Last night while I slept
I dreamed that I was standing in front of the temple
in the old city of Jerusalem
There I heard the voices of children
who seemed to me like angels from heaven singing
Jerusalem, Jerusalem, lift up your gates and sing
Hosanna in the highest, Hosanna to your King.
Music from Stephen Adams; Lyrics from Frederick E. Weatherly
https://www.youtube.com/watch?v=85WZUMDk8E8
Just as Christmas ceased to be, for many, the celebration of the birth of Jesus, to be the feast of Santa Claus and the physical and affective warmth of family intimacy that contrasts with the cold and snow outside the house; In the same way, Easter has ceased to be the commemoration of the passion, death and resurrection of Jesus, but the feast of the egg and the bunny, which symbolize the rebirth of nature in spring after the long lethargy of winter.

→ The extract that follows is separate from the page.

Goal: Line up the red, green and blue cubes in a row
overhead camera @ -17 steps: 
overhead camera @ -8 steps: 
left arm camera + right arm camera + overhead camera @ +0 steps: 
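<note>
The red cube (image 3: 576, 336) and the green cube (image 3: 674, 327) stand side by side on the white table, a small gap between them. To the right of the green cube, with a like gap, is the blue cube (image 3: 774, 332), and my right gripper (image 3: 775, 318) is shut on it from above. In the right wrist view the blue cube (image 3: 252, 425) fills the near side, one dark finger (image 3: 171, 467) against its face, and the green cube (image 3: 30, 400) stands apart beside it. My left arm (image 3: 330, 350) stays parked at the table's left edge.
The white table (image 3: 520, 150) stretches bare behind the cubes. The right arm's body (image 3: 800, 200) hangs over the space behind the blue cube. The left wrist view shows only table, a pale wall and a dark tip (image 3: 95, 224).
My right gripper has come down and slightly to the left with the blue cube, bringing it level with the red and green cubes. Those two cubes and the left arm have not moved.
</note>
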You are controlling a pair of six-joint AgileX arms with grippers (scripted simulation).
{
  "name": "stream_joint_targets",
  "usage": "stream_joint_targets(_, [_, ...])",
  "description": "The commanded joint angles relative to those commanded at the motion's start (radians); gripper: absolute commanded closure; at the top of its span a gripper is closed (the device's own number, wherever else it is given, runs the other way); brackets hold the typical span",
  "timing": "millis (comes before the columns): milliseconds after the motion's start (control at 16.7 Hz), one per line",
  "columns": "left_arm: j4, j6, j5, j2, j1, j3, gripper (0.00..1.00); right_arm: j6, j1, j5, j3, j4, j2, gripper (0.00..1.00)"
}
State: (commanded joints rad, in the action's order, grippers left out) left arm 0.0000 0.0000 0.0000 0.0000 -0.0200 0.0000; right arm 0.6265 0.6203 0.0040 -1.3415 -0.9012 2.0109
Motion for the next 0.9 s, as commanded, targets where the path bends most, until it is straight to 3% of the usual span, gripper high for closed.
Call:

We do not know for sure when Jesus of Nazareth was born or when he died. The placement of his birth on the winter solstice and his death and resurrection on the spring equinox was intentional; But the intention was not, as many think, to Christianize the pagan celebrations of these astronomical events and climate change.
The intention was clearly theological: Jesus was born as the days begin to grow, at the end and beginning of a new solar year, for He is the Alpha and the Omega, the beginning and the end of all that exists. Just as our planet derives its life by revolving around the sun, so Jesus is for us the sun around which we revolve in order to obtain life.
On the other hand, Jesus died and rose again when the earth is reborn from the apparent death of winter; If autumn reminds us of old age and winter of death, spring, which, as the song says, always comes and goes, reminds us of the eternity we have conquered with the rebirth of Christ.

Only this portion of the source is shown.